**Your objective:** Please return every line of the records below that contains the word "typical".

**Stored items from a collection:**
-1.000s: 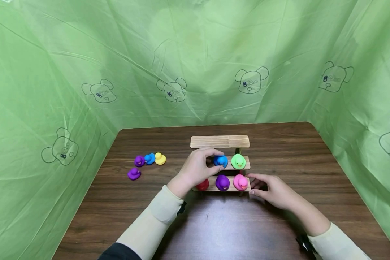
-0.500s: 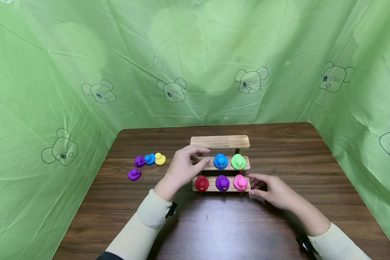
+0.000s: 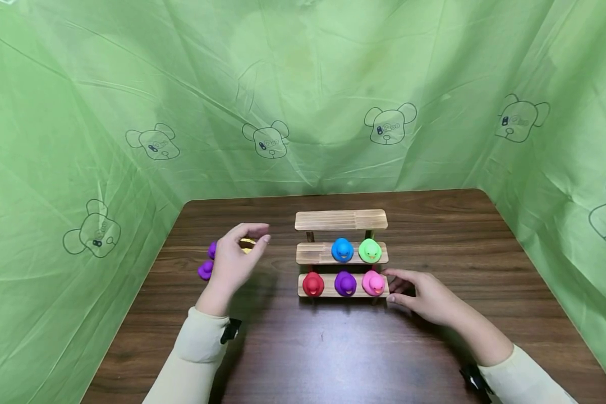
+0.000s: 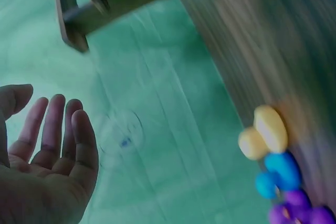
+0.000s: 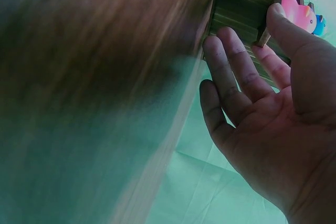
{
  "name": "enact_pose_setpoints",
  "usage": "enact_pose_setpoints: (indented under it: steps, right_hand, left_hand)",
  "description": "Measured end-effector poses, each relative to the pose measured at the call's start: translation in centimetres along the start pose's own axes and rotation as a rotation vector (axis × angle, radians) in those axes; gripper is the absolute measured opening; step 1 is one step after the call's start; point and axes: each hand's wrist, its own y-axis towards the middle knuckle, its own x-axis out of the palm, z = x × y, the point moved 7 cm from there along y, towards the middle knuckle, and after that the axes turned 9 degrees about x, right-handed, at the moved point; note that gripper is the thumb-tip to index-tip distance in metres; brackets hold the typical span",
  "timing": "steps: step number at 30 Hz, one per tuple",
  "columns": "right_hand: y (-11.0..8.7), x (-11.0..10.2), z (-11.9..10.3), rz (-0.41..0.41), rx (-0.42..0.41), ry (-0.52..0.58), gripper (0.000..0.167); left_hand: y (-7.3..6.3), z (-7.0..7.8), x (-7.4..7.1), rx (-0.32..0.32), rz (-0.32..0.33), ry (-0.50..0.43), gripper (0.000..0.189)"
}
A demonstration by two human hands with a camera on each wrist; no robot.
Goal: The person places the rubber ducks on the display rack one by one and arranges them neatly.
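Five ducks (image 3: 342, 249) on rack (image 3: 340, 220); four loose ducks (image 3: 205, 270) toward table's (image 3: 293, 353) left edge, partly hidden by left hand (image 3: 232, 259), fingers apart. Right hand (image 3: 426, 298) at rack; grip unclear.

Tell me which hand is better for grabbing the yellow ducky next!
Probably the left hand. It's open, empty and much nearer the yellow duck. The right hand is farther away, with its fingers at the right end of the wooden shelf.

Left of the wooden rack (image 3: 340, 219), a cream sleeve (image 3: 197, 342) bears a black fitting (image 3: 230, 331) at its cuff; right of it, a matching sleeve (image 3: 522, 377) and second black fitting (image 3: 473, 381).
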Motion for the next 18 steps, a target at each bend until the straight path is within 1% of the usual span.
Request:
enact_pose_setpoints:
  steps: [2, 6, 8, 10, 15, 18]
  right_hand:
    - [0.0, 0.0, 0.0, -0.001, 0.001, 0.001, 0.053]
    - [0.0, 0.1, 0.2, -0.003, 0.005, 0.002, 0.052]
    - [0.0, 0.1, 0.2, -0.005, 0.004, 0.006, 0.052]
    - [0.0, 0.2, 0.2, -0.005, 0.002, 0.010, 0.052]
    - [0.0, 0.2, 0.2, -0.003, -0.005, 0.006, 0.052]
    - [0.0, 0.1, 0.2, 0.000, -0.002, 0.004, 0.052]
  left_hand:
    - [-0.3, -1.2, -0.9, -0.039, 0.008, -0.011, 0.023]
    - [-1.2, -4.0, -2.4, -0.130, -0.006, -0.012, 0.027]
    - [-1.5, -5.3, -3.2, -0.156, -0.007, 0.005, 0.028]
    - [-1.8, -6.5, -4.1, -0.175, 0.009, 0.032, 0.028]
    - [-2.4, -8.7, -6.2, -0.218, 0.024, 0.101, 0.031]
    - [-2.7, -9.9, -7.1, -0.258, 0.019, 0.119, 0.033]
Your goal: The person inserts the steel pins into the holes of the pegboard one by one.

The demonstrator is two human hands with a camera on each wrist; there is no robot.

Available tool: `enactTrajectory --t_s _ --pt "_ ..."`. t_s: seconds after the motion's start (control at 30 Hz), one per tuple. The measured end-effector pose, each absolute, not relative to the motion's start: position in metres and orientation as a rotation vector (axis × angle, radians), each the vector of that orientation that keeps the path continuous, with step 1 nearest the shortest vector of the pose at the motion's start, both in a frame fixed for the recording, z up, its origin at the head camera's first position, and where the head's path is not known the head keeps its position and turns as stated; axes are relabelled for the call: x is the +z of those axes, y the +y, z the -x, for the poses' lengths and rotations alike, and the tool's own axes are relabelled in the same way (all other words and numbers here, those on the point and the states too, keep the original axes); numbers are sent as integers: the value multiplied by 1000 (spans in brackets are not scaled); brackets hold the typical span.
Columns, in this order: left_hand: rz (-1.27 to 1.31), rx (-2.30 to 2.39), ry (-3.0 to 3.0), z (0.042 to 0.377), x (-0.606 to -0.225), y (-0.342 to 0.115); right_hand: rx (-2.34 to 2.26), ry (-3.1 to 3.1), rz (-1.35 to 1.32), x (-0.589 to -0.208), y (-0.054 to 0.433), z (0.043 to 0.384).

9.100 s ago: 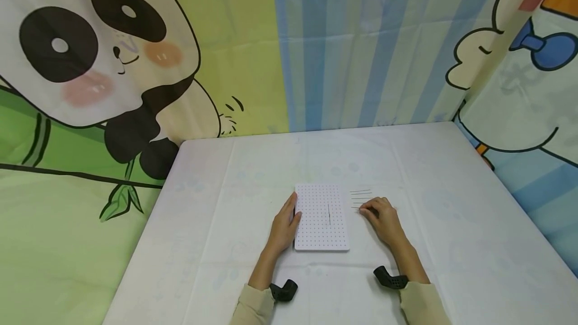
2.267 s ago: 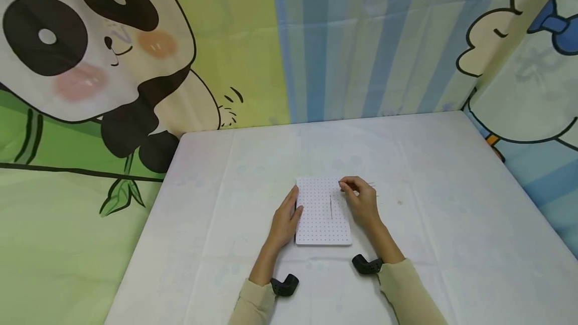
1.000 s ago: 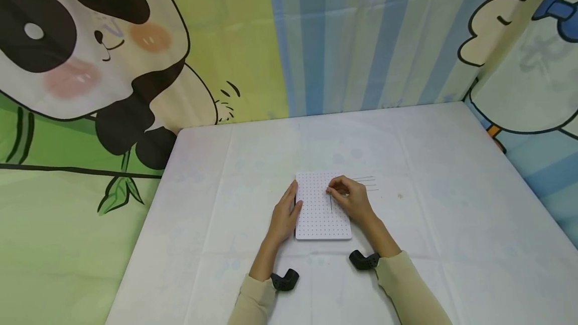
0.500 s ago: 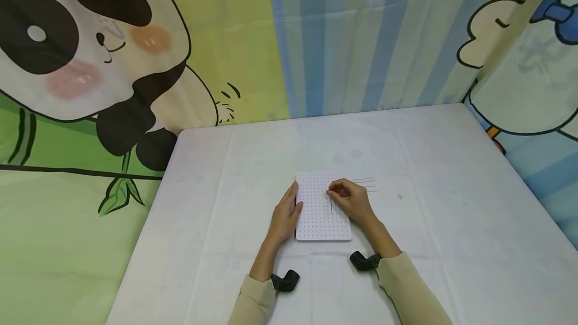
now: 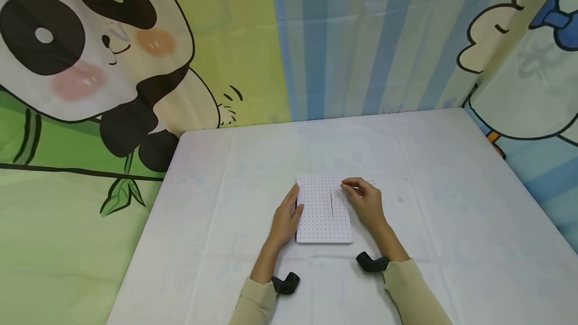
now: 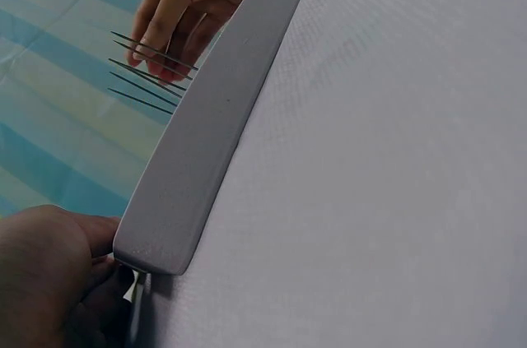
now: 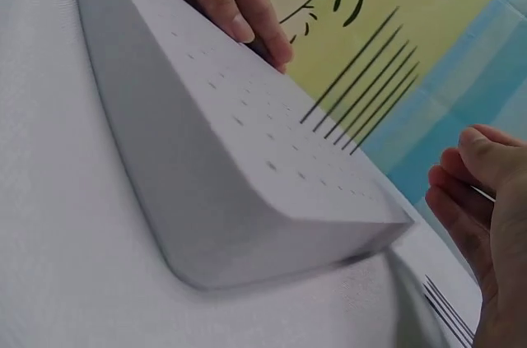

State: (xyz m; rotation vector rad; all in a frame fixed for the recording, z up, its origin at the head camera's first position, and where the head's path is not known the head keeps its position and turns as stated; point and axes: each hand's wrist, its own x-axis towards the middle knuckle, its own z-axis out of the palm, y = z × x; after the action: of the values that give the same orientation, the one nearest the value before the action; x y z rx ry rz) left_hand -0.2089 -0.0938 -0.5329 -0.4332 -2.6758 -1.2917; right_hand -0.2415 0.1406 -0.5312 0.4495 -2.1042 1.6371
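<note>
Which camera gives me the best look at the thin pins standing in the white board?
The right wrist view: the pins appear as separate dark lines rising from the board. The left wrist view hides their bases behind the board's edge. The head view blends them into one thin line.

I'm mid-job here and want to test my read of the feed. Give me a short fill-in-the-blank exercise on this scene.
1. The left hand rests against the ____ side of the white pegboard.
2. The thin dark rods set in the pegboard stand ____ rather than lying flat.
3. The loose rods lie on the table off the pegboard's ____ side.
4. Of the pegboard's far and near ends, the right hand has its fingertips closer to the ____ one.

Missing words: left; upright; right; far.
</note>
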Motion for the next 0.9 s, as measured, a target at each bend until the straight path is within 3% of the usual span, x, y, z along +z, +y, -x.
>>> enactTrajectory --t_s 0.47,0.9 --pt "436 -1288 -2675 208 -534 -94 1587 -2143 -325 -527 168 241" --pt "439 -1286 -2679 209 -536 -95 1232 -2420 -338 -535 199 242"
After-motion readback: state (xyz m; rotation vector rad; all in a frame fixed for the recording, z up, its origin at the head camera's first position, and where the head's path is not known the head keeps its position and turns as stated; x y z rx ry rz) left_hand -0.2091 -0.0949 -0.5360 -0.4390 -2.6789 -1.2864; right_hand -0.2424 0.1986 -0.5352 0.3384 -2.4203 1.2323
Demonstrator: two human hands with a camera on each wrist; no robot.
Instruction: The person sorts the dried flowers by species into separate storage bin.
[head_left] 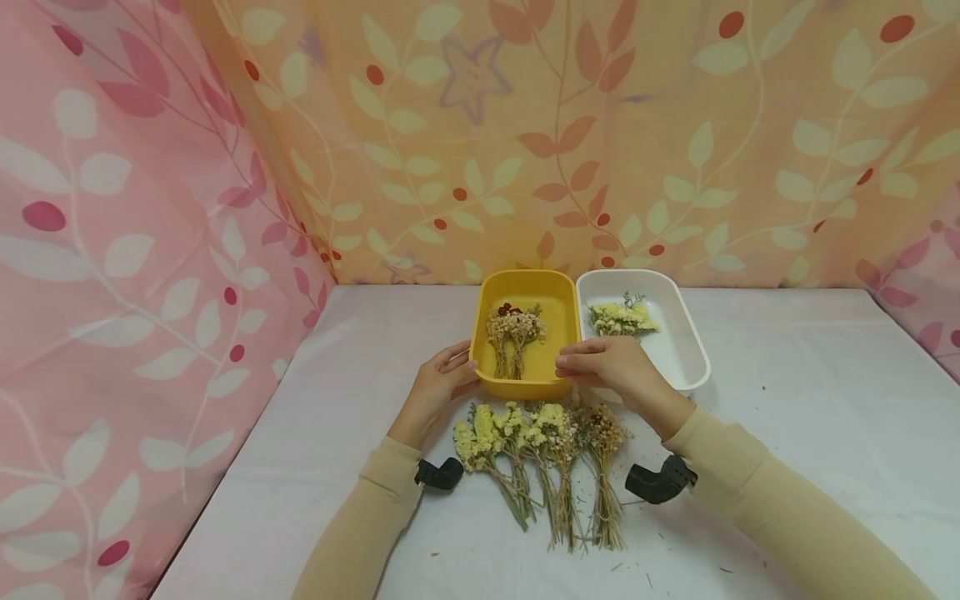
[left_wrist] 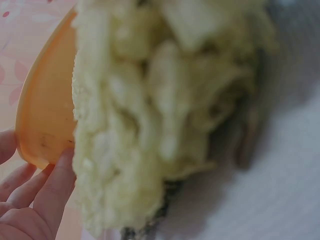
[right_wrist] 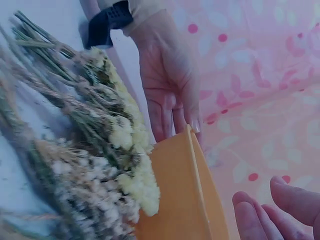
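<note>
My left hand (head_left: 441, 387) grips the yellow tray (head_left: 525, 389) at its front left corner, thumb at the rim and fingers against the outer wall. Inside that tray lie small bunches of dried flowers (head_left: 517, 329) with cream and dark red heads. My right hand (head_left: 615, 367) hovers by the tray's front right rim; in the right wrist view its fingers (right_wrist: 250, 220) and thumb stand apart from the tray with nothing between them. Just in front, several tied dried bunches lie in a row, among them a yellow bunch (head_left: 476, 437) and a brownish bunch (head_left: 602, 433).
Against the yellow tray's right side stands a white tray (head_left: 693, 350) holding yellow dried flowers (head_left: 622, 318). Bits of stem are scattered over the white tabletop (head_left: 795, 417). Patterned cloth (head_left: 525, 142) hangs behind and at the sides. Each wrist carries a black camera mount (head_left: 662, 480).
</note>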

**Solution below:**
  "description": "Measured end-effector poses, each relative to the pose measured at the call's start: translation in centimetres along the start pose's own axes and rotation as a rotation vector (axis × angle, radians) in those axes; gripper is the absolute measured opening; step 1 is one step after the call's start; point and axes: each hand's wrist, its own y-axis towards the middle knuckle, its own x-axis out of the palm, z = x × y, the point moved 7 cm from there along y, towards the middle knuckle, and after that the axes turned 9 degrees about x, right-handed, at the moved point; note that gripper is the thumb-tip to index-tip distance in metres; brackets hold the typical span",
Available tool: `enactTrajectory --t_s _ --pt "_ ..."`. t_s: seconds after the motion's start (control at 30 Hz), one per tuple. The measured end-effector pose, each absolute, not relative to the motion's start: position in metres and orientation as a rotation vector (axis × angle, radians), each the vector of that orientation that keeps the path continuous, with step 1 nearest the shortest vector of the pose at the motion's start, both in a frame fixed for the recording, z up, its origin at the head camera's first position, and where the head's path is not known the head keeps its position and turns as stated; axes are relabelled for the call: x is the +z of those axes, y the +y, z the -x, for the poses' lengths and rotations alike, and the tool's own axes are relabelled in the same way (all other words and numbers here, those on the point and the states too, keep the original axes); numbers are sent as integers: the value multiplied by 1000 (spans in brackets are not scaled); brackets hold the typical span.

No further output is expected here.